**WHAT YOU NEED TO DO**: Quote every line of the material beneath this one.

**COLLECTED MATERIAL**:
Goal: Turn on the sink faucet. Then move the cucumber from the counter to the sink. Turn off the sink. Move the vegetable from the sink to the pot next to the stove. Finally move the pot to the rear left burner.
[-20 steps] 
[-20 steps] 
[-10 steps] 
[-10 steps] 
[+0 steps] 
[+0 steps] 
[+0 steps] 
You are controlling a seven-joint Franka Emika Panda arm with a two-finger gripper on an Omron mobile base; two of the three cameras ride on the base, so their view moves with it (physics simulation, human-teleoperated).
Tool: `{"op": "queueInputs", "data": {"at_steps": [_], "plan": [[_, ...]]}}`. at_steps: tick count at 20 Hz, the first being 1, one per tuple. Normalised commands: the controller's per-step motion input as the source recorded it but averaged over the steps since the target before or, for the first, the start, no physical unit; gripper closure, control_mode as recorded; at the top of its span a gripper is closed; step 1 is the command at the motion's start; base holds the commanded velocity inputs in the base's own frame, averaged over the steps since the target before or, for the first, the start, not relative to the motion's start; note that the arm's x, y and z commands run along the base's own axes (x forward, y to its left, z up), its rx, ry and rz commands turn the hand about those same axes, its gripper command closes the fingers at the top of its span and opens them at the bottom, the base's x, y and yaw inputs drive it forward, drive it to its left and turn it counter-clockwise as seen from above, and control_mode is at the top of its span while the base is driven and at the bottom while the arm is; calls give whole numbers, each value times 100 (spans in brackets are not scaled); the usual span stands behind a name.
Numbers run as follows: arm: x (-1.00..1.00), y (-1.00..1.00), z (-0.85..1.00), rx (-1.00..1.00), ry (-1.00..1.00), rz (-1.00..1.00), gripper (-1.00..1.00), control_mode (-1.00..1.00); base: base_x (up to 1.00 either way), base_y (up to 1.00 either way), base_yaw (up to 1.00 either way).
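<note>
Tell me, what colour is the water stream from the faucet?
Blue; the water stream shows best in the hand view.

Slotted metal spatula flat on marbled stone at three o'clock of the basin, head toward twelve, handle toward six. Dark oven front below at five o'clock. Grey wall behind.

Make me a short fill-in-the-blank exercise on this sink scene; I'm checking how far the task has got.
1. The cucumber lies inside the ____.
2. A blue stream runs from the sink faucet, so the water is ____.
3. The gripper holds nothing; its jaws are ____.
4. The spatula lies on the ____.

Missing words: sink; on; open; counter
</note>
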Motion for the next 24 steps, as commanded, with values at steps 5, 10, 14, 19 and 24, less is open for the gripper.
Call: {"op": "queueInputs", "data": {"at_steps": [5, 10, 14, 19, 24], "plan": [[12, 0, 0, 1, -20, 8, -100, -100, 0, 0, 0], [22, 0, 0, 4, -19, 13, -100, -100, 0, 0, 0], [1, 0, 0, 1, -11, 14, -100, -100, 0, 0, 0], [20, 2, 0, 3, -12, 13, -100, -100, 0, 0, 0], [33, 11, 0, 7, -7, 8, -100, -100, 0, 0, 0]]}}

**SOLUTION**:
Goal: Turn on the sink faucet. Then move the cucumber from the counter to the sink. Turn off the sink. Move the vegetable from the sink to the pot next to the stove. Finally move the pot to the rear left burner.
[-20 steps] 
[-20 steps] 
[-10 steps] 
[-10 steps] 
[+0 steps] 
[+0 steps] 
[+0 steps] 
You are controlling a seven-joint Franka Emika Panda arm with a two-finger gripper on an Omron mobile base; two of the three cameras ride on the base, so their view moves with it (physics simulation, human-teleoperated).
Tool: `{"op": "queueInputs", "data": {"at_steps": [_], "plan": [[_, ...]]}}`. at_steps: tick count at 20 Hz, the first being 1, one per tuple. Normalised commands: the controller's per-step motion input as the source recorded it but averaged over the steps since the target before or, for the first, the start, no physical unit; gripper closure, control_mode as recorded; at the top of its span a gripper is closed; step 1 is the command at the motion's start; base holds the commanded velocity inputs in the base's own frame, averaged over the steps since the target before or, for the first, the start, not relative to the motion's start; note that the arm's x, y and z commands run along the base's own axes (x forward, y to its left, z up), its rx, ry and rz commands turn the hand about those same axes, its gripper command closes the fingers at the top of its span and opens them at the bottom, the base's x, y and yaw inputs drive it forward, drive it to its left and turn it counter-clockwise as seen from above, and control_mode is at the top of its span while the base is driven and at the bottom while the arm is; calls give whole numbers, each value times 100 (spans in brackets are not scaled); the usual span stands behind a name.
Numbers run as follows: arm: x (-1.00..1.00), y (-1.00..1.00), z (-0.85..1.00), rx (-1.00..1.00), ry (-1.00..1.00), rz (-1.00..1.00), gripper (-1.00..1.00), control_mode (-1.00..1.00); base: base_x (up to 1.00 either way), base_y (up to 1.00 either way), base_yaw (up to 1.00 either way).
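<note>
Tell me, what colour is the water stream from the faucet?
Blue; the water stream shows best in the hand view.

Slotted metal spatula flat on marbled stone at three o'clock of the basin, head toward twelve, handle toward six. Dark oven front below at five o'clock. Grey wall behind.

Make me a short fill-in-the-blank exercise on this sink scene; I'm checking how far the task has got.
1. The cucumber lies inside the ____.
2. A blue stream runs from the sink faucet, so the water is ____.
3. The gripper holds nothing; its jaws are ____.
4. The spatula lies on the ____.

Missing words: sink; on; open; counter
</note>
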Motion for the next 24 steps, as commanded, with values at steps 5, 10, 14, 19 and 24, less is open for the gripper.
Call: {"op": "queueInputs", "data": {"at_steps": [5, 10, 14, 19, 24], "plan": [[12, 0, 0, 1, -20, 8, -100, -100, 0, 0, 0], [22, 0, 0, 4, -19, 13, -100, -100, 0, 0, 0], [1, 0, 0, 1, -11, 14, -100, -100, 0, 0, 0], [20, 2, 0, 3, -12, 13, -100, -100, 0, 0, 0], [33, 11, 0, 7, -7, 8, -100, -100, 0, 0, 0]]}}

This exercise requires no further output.